## [Assignment]
Please report every line in the entries that contains the string "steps".

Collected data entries
_ _ _ _ _

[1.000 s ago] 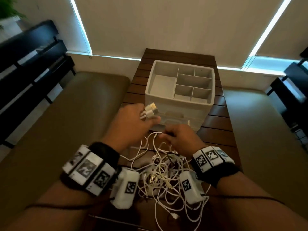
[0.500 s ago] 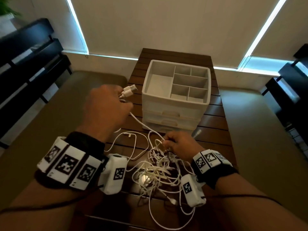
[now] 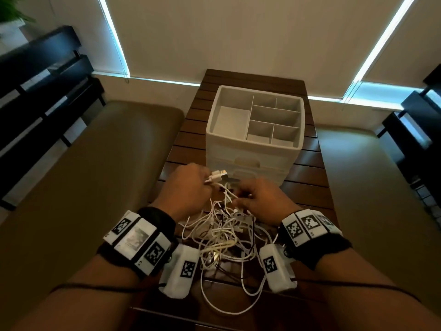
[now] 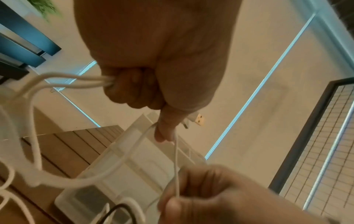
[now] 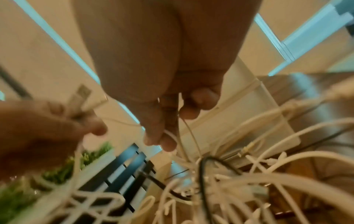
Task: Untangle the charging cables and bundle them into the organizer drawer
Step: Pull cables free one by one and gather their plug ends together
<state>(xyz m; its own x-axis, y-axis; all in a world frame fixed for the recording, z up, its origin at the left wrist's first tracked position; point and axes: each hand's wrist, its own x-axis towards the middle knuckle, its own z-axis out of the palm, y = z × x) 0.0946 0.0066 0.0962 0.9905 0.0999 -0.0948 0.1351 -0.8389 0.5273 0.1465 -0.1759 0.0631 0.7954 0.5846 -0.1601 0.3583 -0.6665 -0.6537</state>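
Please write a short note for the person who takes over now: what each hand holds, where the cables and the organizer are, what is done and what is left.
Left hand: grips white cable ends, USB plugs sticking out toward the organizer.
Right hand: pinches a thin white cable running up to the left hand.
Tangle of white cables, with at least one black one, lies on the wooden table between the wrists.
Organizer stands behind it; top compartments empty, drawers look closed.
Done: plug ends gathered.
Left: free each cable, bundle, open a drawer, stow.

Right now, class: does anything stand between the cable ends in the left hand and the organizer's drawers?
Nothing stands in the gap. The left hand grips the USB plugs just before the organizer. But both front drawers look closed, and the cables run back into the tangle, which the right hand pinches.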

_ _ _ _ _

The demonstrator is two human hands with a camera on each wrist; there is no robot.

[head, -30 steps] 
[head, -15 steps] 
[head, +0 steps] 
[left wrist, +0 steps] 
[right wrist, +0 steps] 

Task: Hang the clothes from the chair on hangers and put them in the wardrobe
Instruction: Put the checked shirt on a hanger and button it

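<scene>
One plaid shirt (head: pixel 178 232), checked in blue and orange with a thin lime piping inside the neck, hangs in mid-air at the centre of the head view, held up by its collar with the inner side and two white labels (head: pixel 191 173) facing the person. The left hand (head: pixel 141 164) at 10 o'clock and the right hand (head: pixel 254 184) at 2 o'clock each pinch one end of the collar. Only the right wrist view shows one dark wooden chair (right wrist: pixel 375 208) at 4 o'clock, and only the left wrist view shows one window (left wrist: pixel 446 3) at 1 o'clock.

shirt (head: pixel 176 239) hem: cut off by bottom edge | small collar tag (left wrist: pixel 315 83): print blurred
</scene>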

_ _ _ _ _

## [Exercise output]
[head, -30 steps] 
[head, -15 steps] 
[head, +0 steps] 
[left wrist, +0 steps] 
[right wrist, +0 steps] 

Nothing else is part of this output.